En las grandes ciudades y en las localidades más pequeñas de China conviven dos realidades diferentes: mientras el país se esfuerza por competir con Estados Unidos en tecnología avanzada, su economía doméstica muestra tensiones y desequilibrios importantes.
Un análisis de The Wall Street Journal indica que China ha logrado avances en áreas como la inteligencia artificial y la exploración espacial, pero estos logros se sustentan en un modelo de intervención estatal que, según economistas y datos locales, provoca un uso ineficiente de recursos, un crecimiento de la deuda y un descuido de servicios básicos.
El costo de la autosuficiencia
La política impulsada por la administración de Xi Jinping prioriza la autosuficiencia tecnológica como respuesta a las presiones externas, especialmente tras las restricciones estadounidenses sobre semiconductores avanzados.

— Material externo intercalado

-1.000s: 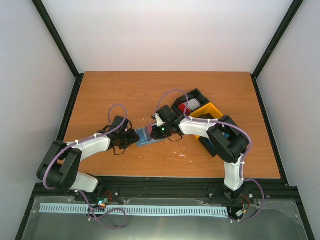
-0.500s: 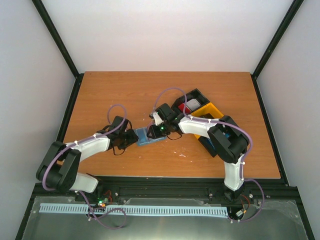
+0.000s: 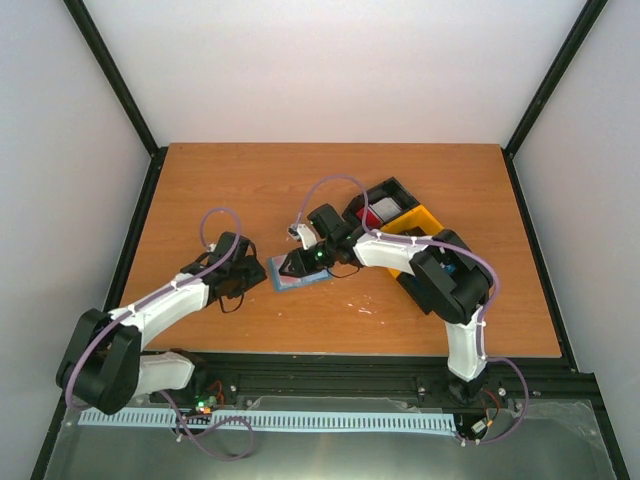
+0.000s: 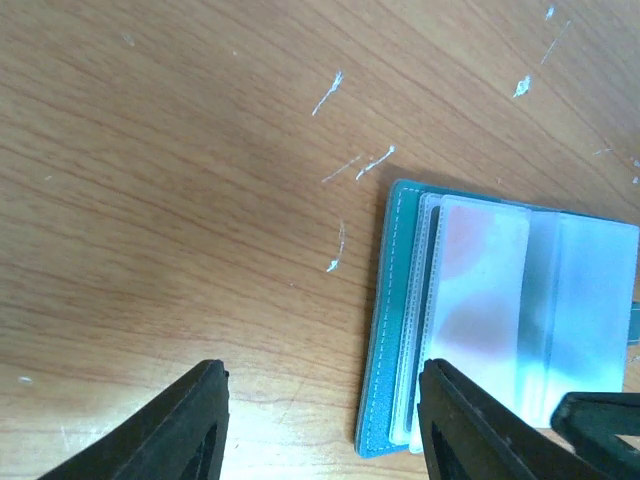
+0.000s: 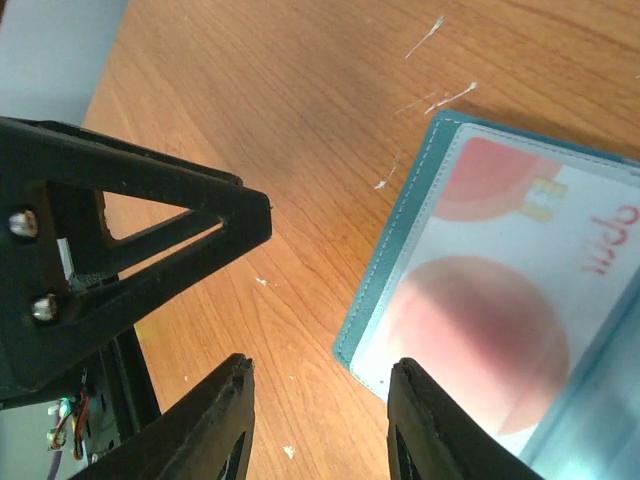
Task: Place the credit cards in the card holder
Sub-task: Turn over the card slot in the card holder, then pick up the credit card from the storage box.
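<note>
The card holder (image 3: 300, 274) lies open and flat on the table, teal-edged with clear pockets (image 4: 570, 300). A credit card (image 5: 490, 320) with red round marks shows through its top pocket, also in the left wrist view as the card (image 4: 478, 290). My left gripper (image 3: 256, 272) is open at the holder's left edge; in its own view the gripper (image 4: 322, 375) has one finger over that edge and holds nothing. My right gripper (image 3: 291, 264) hovers open over the same corner of the holder (image 5: 400, 250), and the gripper (image 5: 320, 368) is empty.
A black-and-yellow tray (image 3: 418, 222) stands to the right of the holder, with a red card (image 3: 369, 214) and a grey one (image 3: 386, 209) in its far compartment. The left gripper's finger (image 5: 150, 220) is close beside the right gripper.
The right gripper has opened and let go of the red card, which now sits in the holder's pocket. The holder lies flat. The left gripper has shifted slightly left.
</note>
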Action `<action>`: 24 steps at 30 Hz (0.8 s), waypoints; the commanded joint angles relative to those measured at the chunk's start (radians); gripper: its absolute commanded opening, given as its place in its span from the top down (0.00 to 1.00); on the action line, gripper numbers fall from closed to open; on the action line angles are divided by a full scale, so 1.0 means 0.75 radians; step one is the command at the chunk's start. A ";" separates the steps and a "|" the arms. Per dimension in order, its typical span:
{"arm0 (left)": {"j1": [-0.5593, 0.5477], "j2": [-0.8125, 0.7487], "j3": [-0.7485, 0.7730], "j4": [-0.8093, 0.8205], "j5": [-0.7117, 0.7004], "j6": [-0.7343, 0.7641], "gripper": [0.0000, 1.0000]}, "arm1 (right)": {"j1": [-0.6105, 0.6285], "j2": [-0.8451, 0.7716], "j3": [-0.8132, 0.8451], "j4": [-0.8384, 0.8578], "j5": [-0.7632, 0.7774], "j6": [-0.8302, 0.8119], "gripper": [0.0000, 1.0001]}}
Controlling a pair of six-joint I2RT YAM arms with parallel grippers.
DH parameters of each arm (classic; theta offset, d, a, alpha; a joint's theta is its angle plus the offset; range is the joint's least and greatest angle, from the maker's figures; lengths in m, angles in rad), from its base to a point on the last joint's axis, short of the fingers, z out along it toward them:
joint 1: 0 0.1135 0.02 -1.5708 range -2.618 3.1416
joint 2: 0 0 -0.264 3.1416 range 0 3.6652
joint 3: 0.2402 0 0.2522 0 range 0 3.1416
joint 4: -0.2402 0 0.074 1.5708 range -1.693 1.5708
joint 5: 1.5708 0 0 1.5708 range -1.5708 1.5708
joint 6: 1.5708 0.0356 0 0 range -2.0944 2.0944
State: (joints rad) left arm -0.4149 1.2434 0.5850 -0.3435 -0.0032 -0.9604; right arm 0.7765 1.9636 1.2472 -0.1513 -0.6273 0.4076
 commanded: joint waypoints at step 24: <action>0.005 -0.163 0.059 0.377 0.190 0.321 0.29 | -0.513 -0.249 0.230 -0.452 0.304 -0.283 0.60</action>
State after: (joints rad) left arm -0.4149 1.0824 0.5697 -0.1349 0.0868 -0.8165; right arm 0.4908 1.7672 1.3865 -0.3508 -0.4721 0.2829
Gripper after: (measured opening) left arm 0.698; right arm 0.397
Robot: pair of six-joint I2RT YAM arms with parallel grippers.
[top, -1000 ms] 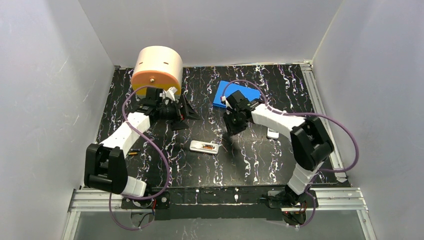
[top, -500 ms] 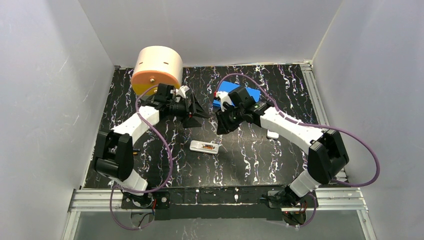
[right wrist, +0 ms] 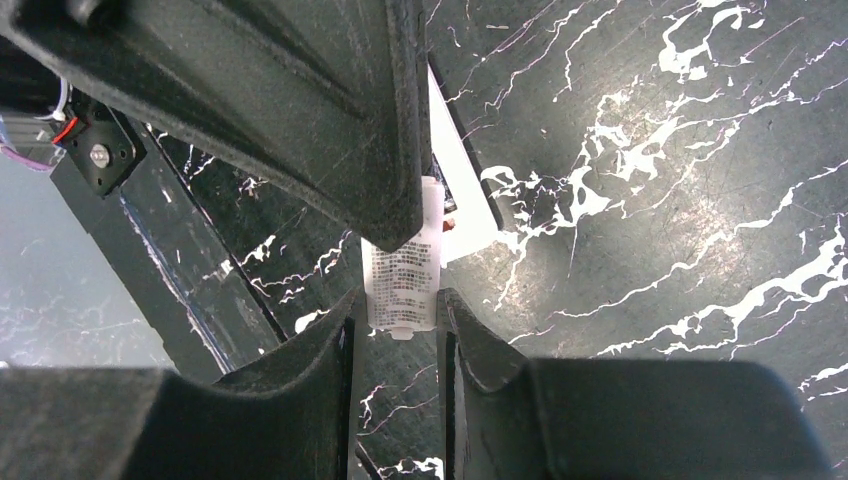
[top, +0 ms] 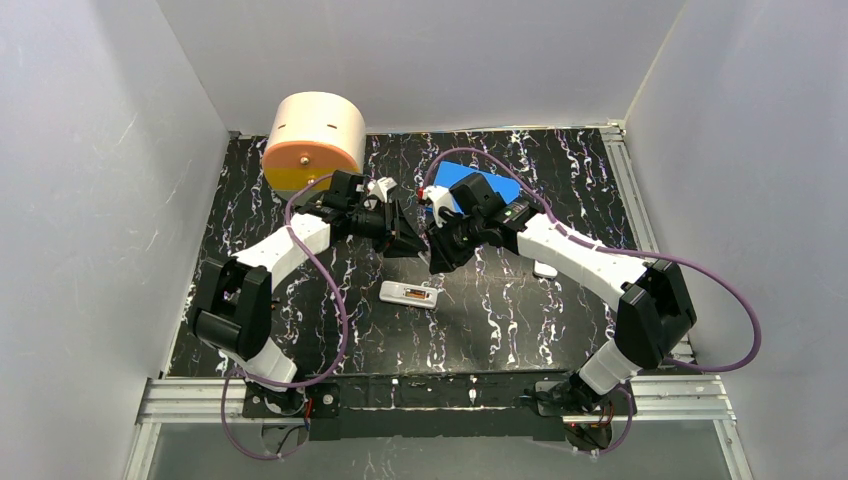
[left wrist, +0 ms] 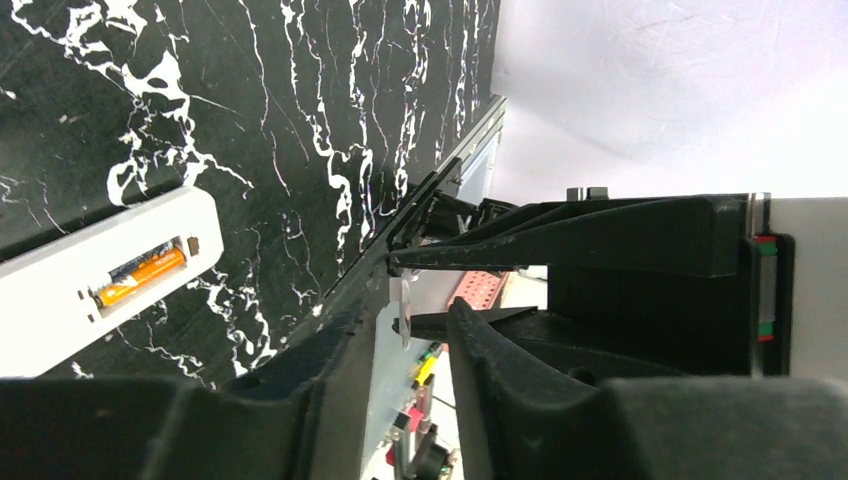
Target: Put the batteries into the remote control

Entre 2020 y 2024, el gasto en investigación y desarrollo aumentó cerca de un 50%.
Hay hitos tangibles: en inteligencia artificial han surgido empresas competitivas y, en lo militar, el último portaaviones incorpora sistemas de lanzamiento electromagnético que acercan ciertas capacidades a las de la Marina estadounidense. No obstante, esos avances conviven con una asignación ineficiente de capital en numerosos sectores.
El ejemplo de los vehículos eléctricos ilustra el problema: el mercado está saturado. De las 129 marcas de eléctricos e híbridos enchufables que operaban el año pasado, la consultora AlixPartners estima que solo alrededor de 15 serán viables financieramente en 2030. Situaciones similares se dan en la robótica humanoide, donde más de 150 empresas compiten, generando advertencias sobre exceso de oferta.
Tecnología frente a salarios impagos
Las diferencias entre ambición tecnológica y realidad social son evidentes en lugares como el condado de Mianchi, en Henan. Allí las autoridades han incrementado el gasto en ciencia y tecnología pese a una caída de los ingresos locales.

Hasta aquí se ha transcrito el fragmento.